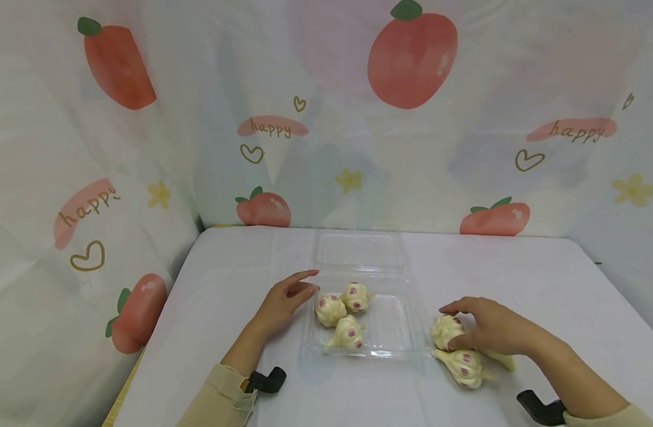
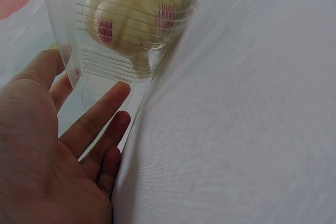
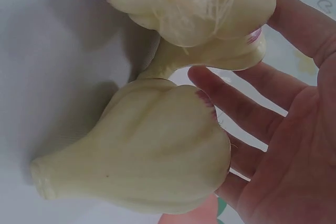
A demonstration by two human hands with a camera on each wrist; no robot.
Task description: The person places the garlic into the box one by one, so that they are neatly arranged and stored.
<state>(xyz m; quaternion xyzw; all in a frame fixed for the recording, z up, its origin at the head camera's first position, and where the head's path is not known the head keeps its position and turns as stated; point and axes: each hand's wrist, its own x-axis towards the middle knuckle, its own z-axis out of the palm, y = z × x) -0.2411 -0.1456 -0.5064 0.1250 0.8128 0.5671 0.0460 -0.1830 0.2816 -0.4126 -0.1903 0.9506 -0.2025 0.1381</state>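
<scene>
A clear plastic clamshell box (image 1: pixel 392 320) lies opened flat, with three garlic bulbs (image 1: pixel 347 332) in its left part. At its left rim, my left hand (image 1: pixel 284 303) has its fingers loosely spread; thumb and index finger reach the rim. The left wrist view shows a bulb (image 2: pixel 131 17) through the ribbed wall. My right hand (image 1: pixel 494 326) spans a garlic bulb (image 1: pixel 445 329) right of the box, thumb and index finger on opposite sides. Its other fingers (image 3: pixel 249 116) are spread behind the bulbs. Close by lie two more garlic bulbs (image 1: pixel 462 369), one partly hidden by that hand.
The box's lid (image 1: pixel 360 250) extends toward the back of the table, which has a white cover (image 1: pixel 241 255). Behind and to the left hangs a printed curtain (image 1: pixel 326 71). Each wrist carries a black mount (image 1: pixel 270 379).
</scene>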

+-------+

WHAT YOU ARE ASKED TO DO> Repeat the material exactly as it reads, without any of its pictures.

FINAL ANSWER>
A demonstration by two human hands with a camera on each wrist; no robot.
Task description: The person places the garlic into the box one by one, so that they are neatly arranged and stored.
<state>(xyz m; quaternion xyzw; all in a frame fixed for the recording, z up, its origin at the head camera's first position, and where the head's path is not known the head keeps its position and turns as stated; point and axes: each hand's wrist, its own x-axis towards the middle knuckle, its own z-axis out of the palm, y = z × x) -0.2411 -0.1456 -0.5064 0.1250 0.8128 0.5671 0.0460 -0.1830 0.2816 -0.4126 -0.1903 0.9506 -0.2025 0.1381</state>
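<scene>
A clear plastic clamshell box (image 1: pixel 392 320) lies opened flat, with three garlic bulbs (image 1: pixel 347 332) in its left part. At its left rim, my left hand (image 1: pixel 284 303) has its fingers loosely spread; thumb and index finger reach the rim. The left wrist view shows a bulb (image 2: pixel 131 17) through the ribbed wall. My right hand (image 1: pixel 494 326) spans a garlic bulb (image 1: pixel 445 329) right of the box, thumb and index finger on opposite sides. Its other fingers (image 3: pixel 249 116) are spread behind the bulbs. Close by lie two more garlic bulbs (image 1: pixel 462 369), one partly hidden by that hand.
The box's lid (image 1: pixel 360 250) extends toward the back of the table, which has a white cover (image 1: pixel 241 255). Behind and to the left hangs a printed curtain (image 1: pixel 326 71). Each wrist carries a black mount (image 1: pixel 270 379).
</scene>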

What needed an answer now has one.